Casualties: Gough’s army of British and Bengal Native regiments suffered 872 killed and wounded in the battle. The predominant role played by four of the British regiments in the fighting is reflected in their casualties (414 in total):

HM 3rd King’s Own Light Dragoons suffered 61 killed and 35 wounded from a strength of 497, with 105 horses killed and 23 injured.
HM 9th Foot suffered 52 casualties.
HM 31st Foot suffered 157 casualties.
HM 50th Foot suffered 109 casualties.
42nd BNI suffered 89 casualties.

The British lost two generals killed: Sir John McCaskill and Sir Robert Sale (the commander at Jelalabad in the First Afghan War).

Sikh casualties are not known but may have been substantial. They lost 17 guns.

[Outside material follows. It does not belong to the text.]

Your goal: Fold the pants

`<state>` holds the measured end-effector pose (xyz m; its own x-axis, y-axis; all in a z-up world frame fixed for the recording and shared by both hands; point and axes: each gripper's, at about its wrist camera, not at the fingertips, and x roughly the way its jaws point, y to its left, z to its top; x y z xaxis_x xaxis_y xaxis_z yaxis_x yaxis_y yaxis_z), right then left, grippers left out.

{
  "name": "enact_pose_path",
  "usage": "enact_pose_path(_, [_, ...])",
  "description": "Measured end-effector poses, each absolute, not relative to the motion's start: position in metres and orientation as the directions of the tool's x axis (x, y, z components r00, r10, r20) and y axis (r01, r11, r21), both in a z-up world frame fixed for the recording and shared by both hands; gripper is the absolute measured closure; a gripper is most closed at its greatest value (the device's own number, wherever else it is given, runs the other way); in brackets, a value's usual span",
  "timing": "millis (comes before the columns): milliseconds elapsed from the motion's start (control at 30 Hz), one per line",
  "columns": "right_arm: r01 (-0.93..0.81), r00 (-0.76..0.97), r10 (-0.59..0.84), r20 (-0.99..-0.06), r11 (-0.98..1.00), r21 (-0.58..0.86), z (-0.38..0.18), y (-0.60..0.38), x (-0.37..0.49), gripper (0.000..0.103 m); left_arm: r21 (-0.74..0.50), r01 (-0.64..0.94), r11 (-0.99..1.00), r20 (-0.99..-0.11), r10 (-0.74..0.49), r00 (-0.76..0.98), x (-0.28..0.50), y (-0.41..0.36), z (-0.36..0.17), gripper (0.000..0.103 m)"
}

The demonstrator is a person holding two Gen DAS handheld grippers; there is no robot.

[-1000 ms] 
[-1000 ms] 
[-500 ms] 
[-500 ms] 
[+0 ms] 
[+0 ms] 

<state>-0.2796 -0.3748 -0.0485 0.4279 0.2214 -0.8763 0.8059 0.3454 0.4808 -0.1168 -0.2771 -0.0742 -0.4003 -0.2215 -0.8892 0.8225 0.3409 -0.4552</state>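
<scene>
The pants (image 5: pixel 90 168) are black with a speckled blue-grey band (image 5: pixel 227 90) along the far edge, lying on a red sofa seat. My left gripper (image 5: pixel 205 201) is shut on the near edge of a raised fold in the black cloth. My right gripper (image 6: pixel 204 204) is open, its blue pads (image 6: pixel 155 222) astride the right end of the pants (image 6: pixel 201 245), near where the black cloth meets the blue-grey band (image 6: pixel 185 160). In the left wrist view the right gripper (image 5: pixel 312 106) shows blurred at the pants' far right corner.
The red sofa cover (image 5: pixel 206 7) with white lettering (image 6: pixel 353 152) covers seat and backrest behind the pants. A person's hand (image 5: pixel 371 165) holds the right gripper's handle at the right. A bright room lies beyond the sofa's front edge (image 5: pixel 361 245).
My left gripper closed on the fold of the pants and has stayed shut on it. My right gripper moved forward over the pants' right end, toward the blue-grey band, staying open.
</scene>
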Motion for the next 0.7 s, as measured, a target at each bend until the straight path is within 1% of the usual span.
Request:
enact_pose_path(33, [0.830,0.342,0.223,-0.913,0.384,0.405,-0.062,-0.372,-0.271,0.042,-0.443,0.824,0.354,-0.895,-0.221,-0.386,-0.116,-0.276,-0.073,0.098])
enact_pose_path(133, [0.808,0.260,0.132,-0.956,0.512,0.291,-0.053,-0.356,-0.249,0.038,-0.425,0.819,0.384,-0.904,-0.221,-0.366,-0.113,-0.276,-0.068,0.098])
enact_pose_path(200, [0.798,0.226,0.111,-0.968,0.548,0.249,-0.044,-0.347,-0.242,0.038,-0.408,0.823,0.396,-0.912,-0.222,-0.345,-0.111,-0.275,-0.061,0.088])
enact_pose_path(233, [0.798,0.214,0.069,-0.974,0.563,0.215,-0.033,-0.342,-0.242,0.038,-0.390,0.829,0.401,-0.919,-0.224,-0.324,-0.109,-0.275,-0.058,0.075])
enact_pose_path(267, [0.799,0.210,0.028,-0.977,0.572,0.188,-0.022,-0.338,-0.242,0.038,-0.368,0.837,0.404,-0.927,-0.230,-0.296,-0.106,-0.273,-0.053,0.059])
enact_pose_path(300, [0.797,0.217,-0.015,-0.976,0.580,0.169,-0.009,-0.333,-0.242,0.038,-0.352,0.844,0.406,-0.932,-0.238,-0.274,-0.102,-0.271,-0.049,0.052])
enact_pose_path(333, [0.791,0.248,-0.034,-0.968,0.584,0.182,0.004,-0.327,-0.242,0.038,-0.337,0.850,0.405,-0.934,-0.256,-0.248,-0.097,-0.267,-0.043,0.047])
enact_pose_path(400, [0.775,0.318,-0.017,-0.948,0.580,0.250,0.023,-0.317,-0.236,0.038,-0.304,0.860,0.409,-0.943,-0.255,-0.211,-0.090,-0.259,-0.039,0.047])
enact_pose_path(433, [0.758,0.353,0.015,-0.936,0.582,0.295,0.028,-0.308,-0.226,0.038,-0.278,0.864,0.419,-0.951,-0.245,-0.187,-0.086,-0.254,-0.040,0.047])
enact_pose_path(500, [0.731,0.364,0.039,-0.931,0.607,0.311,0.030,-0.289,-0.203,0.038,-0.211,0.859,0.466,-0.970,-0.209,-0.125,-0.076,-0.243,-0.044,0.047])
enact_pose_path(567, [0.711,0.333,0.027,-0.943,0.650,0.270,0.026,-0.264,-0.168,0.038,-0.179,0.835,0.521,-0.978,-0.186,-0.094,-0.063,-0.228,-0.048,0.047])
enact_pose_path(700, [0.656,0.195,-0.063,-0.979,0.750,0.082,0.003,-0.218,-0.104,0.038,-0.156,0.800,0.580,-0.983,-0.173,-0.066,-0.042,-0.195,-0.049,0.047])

Follow-up: Gough was criticized for the heavy casualties incurred in his headlong assault. Hardinge took the view that Gough should have waited for the Sikhs to come out of the jungle and begin their attack before launching a counter-attack.

Regimental anecdotes and traditions:

• General Gough’s simple but expensive tactic of headlong attack was ruefully called by the army the “Tipperary Rush”.

• In action Gough wore his “Battle Coat”, a long white coat intended to draw enemy fire to him and away from his soldiers.

• Sergeant Jones of the 31st Foot rescued his regiment’s colours from the stricken ensigns and received an immediate battlefield commission.

• The Sikhs admired the conduct of the 3rd King’s Own Light Dragoons at Moodkee, giving them the nickname of the “Devil’s Children”; in Punjabi “Shaitan-ke-Bachche”. The Sikhs complained that the 3rd Light Dragoons came down on them “like a flash of lightning”. The regiment was given the nickname of the “Moodkeewallahs” by the rest of the army, which the regiment enthusiastically embraced.

• Captain Tritton of the 3rd King’s Own Light Dragoons captured a Sikh standard in the battle and Lance Sergeant Hinds with a party of troopers took two guns after cutting down the gunners.

• Several light dragoons were killed after falling into the hands of the Sikhs. In later battles of the war the 3rd attacked with the cry “Remember Moodkee” and gave no quarter. Throughout the Sikh Wars it was not the practice of either side to give quarter.

• One of the Indian officers of the 47th Bengal Native Infantry captured a Sikh cannon during the battle.

Source:
• History of the British Army by Fortescue.
• History of British Cavalry by the Marquis of Angelsey.